Léon Bloy (French pronunciation: [leɔ̃ blwa]; 11 July 1846 – 3 November 1917) was a French Catholic novelist, essayist, pamphleteer (or lampoonist), and satirist, known additionally for his eventual (and passionate) defense of Catholicism and for his influence within French Catholic circles.

Bloy was born on 11 July 1846 in Notre-Dame-de-Sanilhac, in the arondissement of Périgueux, Dordogne. He was the second of six sons of Jean-Baptiste Bloy, a Voltairean freethinker, and Anne-Marie Carreau, a stern disciplinarian and pious Spanish-Catholic daughter of a Napoleonic soldier.

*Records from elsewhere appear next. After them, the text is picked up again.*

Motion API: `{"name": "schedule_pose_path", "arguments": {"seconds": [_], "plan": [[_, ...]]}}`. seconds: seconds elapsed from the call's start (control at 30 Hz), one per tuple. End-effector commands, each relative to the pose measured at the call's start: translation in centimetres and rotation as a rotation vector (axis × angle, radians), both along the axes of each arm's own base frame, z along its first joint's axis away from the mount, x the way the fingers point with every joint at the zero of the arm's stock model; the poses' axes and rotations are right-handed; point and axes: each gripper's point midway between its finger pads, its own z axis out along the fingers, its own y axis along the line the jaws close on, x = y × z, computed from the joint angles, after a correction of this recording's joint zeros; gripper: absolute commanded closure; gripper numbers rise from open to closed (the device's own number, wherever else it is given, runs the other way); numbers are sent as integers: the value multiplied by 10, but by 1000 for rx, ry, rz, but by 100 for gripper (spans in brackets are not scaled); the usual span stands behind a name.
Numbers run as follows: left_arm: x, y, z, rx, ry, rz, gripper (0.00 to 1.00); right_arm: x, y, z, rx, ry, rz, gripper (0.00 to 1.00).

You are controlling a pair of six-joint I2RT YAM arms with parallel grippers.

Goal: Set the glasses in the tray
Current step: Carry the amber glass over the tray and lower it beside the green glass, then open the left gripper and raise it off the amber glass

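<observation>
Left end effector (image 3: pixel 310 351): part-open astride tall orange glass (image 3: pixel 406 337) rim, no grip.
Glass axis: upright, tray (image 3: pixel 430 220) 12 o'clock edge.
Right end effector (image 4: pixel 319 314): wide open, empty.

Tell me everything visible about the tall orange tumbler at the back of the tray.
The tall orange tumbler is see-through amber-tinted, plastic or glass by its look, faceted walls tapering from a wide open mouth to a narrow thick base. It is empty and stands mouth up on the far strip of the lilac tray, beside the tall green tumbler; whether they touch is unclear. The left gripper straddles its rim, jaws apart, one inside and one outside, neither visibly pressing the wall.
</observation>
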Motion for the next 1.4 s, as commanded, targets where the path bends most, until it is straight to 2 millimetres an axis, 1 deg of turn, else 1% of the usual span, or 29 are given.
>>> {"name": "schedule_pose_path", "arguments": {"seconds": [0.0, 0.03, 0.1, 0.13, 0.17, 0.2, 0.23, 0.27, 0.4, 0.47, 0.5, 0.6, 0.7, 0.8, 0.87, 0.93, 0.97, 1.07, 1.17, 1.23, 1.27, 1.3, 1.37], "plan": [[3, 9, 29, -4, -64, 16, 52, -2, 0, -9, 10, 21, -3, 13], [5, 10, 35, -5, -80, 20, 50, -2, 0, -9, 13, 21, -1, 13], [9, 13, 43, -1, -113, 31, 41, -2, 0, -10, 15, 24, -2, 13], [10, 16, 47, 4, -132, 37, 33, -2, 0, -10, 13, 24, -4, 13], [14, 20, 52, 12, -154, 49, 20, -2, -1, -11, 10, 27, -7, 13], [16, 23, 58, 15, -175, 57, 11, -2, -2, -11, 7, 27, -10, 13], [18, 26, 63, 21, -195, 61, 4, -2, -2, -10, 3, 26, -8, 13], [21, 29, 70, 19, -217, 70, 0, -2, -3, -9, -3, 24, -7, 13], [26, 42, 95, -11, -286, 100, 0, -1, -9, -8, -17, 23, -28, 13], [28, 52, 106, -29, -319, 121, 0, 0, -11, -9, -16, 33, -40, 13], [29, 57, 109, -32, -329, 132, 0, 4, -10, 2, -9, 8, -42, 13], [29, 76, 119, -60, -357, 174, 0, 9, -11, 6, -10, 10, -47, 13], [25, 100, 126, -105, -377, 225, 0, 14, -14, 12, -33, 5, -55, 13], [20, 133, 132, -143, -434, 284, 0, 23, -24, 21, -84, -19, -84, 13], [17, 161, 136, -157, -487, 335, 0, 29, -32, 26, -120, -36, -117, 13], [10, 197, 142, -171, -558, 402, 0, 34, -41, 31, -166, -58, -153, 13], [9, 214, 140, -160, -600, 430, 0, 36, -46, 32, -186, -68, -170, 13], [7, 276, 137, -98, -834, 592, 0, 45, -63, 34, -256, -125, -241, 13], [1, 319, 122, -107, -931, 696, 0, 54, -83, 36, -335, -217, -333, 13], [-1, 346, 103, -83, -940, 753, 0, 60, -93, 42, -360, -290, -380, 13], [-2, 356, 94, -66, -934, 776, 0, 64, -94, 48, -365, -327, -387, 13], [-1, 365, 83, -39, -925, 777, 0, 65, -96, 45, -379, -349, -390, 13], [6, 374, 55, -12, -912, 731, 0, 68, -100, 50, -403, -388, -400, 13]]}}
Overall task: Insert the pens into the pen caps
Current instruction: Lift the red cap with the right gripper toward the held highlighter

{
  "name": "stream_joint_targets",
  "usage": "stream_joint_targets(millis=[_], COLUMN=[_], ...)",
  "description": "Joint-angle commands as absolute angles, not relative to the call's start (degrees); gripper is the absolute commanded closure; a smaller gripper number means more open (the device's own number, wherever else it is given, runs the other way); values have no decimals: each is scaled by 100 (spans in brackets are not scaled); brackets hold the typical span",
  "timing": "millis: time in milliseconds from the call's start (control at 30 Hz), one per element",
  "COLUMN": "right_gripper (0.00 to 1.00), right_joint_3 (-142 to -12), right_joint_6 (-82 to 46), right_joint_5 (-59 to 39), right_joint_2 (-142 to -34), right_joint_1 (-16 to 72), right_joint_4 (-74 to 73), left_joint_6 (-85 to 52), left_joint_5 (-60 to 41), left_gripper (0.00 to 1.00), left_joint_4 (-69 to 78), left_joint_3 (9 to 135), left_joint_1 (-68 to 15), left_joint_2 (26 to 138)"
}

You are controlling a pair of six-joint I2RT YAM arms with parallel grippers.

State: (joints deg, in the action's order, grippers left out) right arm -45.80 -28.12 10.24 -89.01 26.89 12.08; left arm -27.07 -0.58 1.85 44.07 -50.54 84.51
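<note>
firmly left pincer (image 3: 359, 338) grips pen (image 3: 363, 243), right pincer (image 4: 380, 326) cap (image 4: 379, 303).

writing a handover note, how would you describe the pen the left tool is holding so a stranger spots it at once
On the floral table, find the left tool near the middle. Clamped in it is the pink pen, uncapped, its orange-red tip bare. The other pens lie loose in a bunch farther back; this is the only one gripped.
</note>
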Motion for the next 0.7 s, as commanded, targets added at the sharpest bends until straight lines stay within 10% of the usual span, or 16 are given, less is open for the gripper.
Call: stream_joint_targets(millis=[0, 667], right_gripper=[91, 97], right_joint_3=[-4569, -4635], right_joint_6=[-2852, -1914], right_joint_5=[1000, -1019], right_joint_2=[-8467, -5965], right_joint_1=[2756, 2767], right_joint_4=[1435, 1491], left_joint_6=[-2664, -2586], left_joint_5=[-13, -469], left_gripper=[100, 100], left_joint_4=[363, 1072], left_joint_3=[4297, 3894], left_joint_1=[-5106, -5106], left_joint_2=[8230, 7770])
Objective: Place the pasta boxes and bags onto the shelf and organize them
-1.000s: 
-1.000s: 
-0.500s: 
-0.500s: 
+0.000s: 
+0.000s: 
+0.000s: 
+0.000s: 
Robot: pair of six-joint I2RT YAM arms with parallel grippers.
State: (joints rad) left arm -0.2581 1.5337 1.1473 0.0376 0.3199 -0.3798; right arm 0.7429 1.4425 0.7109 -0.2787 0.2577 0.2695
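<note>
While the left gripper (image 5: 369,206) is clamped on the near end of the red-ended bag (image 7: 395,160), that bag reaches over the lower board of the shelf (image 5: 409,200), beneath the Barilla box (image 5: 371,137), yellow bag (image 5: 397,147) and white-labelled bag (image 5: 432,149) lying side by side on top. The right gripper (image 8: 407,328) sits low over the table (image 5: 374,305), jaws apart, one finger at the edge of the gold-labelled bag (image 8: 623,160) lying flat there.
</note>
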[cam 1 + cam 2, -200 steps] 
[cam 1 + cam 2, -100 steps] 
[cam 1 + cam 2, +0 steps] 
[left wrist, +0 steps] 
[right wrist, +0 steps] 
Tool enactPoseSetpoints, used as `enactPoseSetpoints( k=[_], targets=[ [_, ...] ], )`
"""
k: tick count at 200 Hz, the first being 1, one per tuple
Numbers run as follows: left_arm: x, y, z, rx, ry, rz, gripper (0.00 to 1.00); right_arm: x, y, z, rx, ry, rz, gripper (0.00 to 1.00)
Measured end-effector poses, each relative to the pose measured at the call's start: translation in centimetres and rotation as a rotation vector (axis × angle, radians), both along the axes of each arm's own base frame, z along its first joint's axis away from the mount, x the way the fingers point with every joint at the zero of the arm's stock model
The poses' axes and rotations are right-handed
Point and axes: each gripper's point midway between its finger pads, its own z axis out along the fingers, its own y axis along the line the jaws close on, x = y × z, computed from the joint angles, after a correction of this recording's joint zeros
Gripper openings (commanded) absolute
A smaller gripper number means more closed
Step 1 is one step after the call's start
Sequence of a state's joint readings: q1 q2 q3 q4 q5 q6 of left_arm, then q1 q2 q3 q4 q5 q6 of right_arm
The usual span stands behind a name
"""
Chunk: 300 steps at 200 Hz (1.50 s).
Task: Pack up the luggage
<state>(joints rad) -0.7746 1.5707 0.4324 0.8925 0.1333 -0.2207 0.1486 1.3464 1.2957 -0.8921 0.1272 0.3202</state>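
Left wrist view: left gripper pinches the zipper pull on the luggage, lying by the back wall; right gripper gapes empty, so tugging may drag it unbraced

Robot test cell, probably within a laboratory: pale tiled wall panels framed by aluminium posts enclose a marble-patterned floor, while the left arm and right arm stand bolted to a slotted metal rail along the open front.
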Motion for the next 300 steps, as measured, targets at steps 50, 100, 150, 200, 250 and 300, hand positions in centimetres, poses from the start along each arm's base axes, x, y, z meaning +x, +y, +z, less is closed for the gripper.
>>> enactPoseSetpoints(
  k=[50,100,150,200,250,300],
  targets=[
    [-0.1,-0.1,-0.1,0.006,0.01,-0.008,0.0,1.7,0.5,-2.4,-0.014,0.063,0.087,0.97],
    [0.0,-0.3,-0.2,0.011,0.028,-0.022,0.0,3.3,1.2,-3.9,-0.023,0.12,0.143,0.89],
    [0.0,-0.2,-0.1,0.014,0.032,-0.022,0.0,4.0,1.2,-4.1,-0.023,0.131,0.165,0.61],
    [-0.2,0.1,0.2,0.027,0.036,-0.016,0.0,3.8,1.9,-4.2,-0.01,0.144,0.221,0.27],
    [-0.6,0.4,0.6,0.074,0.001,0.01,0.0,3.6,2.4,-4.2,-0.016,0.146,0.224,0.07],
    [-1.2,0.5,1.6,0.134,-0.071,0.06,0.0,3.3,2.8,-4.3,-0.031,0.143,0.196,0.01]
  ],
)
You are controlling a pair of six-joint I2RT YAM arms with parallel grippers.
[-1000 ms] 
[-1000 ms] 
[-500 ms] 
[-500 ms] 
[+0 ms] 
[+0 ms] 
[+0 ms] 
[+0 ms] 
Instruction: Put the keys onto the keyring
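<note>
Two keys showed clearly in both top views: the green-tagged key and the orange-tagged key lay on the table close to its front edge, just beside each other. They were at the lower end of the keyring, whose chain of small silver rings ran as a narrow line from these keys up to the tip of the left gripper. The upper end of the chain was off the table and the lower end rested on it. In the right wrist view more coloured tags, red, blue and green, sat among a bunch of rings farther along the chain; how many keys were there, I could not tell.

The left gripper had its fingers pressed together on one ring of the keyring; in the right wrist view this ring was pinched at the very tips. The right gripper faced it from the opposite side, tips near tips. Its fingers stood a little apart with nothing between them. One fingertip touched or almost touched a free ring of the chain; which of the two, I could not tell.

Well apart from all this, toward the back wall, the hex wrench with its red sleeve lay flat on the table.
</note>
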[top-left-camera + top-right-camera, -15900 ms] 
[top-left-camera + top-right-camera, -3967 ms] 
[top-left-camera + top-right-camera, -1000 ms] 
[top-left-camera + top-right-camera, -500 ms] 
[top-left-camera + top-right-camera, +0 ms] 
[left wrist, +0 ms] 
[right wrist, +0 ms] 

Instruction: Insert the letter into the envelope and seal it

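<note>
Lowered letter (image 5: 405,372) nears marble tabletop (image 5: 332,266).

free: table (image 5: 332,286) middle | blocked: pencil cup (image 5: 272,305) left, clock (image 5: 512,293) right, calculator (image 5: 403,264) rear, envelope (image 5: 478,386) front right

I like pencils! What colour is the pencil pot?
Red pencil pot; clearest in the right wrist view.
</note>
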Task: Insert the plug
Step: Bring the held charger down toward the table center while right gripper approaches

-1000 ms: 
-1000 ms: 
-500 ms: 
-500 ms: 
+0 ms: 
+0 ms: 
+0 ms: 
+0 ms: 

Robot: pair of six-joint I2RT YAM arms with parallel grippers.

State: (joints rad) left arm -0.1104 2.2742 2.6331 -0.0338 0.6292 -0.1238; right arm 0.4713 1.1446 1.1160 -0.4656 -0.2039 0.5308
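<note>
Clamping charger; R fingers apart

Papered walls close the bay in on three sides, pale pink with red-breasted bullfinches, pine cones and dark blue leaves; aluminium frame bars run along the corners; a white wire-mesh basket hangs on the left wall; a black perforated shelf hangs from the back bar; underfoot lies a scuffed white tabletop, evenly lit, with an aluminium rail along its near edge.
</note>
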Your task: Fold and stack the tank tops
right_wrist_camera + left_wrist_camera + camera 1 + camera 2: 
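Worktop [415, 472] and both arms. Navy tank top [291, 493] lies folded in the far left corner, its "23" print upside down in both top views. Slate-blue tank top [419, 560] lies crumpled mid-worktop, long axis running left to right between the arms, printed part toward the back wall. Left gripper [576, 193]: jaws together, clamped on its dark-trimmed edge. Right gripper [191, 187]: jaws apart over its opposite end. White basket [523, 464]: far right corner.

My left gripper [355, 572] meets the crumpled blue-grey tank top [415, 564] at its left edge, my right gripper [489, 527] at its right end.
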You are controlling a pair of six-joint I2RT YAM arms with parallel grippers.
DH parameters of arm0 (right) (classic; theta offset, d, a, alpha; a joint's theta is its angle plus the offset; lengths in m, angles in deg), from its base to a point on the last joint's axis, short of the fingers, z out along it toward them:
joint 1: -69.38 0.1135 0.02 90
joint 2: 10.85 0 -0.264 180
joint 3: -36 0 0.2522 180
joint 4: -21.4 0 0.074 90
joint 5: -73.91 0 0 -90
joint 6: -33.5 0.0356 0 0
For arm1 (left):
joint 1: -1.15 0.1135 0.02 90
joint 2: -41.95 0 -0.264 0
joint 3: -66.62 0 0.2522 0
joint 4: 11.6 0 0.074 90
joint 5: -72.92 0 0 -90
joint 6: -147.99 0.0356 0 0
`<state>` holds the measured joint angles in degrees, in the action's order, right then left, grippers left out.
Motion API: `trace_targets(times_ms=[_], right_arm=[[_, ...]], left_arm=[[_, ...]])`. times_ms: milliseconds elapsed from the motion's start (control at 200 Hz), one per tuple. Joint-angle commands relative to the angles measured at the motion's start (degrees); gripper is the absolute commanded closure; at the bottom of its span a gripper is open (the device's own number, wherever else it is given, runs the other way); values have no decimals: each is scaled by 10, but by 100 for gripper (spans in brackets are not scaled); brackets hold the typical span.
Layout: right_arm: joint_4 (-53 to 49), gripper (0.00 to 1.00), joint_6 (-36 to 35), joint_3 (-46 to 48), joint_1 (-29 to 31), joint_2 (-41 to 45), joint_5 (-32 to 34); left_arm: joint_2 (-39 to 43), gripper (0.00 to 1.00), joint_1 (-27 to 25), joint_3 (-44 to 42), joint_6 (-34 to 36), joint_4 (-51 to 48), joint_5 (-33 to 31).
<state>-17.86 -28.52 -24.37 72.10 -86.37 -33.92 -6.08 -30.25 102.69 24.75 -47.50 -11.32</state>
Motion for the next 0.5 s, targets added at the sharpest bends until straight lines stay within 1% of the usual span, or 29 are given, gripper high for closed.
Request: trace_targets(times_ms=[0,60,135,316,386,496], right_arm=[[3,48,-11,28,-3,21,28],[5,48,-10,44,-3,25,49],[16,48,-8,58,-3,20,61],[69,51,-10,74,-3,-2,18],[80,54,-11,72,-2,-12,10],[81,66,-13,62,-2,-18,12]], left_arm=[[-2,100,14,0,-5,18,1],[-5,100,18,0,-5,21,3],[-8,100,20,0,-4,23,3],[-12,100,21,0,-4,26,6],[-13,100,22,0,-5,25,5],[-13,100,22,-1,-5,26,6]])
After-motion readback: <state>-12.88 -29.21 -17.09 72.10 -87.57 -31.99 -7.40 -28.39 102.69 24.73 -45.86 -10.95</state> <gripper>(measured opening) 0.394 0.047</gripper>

After an agnostic and unhappy youth in which he cultivated an intense hatred for the Catholic Church and its teaching, his father found him a job in Paris, where he went in 1864. In December 1868, he met the aging Catholic author Barbey d'Aurevilly, who lived opposite him in rue Rousselet and who became his mentor. Shortly afterwards, he underwent a dramatic religious conversion and was received into the Catholic Church.

Bloy was a friend of the author Joris-Karl Huysmans, the painter Georges Rouault, the philosophers Jacques and Raïssa Maritain and was instrumental in reconciling these intellectuals with Catholicism. However, he acquired a reputation for bigotry because of his frequent outbursts of temper. For example, in 1885, after the death of Victor Hugo, whom Bloy believed to be an atheist, Bloy decried Hugo's "senility," "avarice," and "hypocrisy," identifying Hugo among "contemplatives of biological scum." Bloy's first novel, Le Désespéré, a fierce attack on rationalism and those he believed to be in league with it, made him fall out with the literary community of his time and even many of his old friends. Soon, Bloy could count such prestigious authors as Émile Zola, Guy de Maupassant, Ernest Renan, and Anatole France as his enemies.

In addition to his published works, he left a large body of correspondence with public and literary figures. He died on 3 November 1917 in Bourg-la-Reine.

Bloy was noted for personal attacks, but he saw them as the mercy or indignation of God. According to Jacques Maritain, he used to say: "My anger is the effervescence of my pity."

Among the many targets of Bloy's attacks were people of business. In an essay in Pilgrim of the Absolute, he compared the businessmen of Chicago unfavourably to the cultured people of Paris:

"In Paris you have the Saint Chapelle and the Louvre, true enough, but we in Chicago kill eighty thousand hogs a day!..." The man who says that is in truth a business man.

— Léon Bloy, "Les Affaires Sont Les Affaires" ("Business Is Business") in "The Wisdom of the Bourgeois", part of Pilgrim of the Absolute.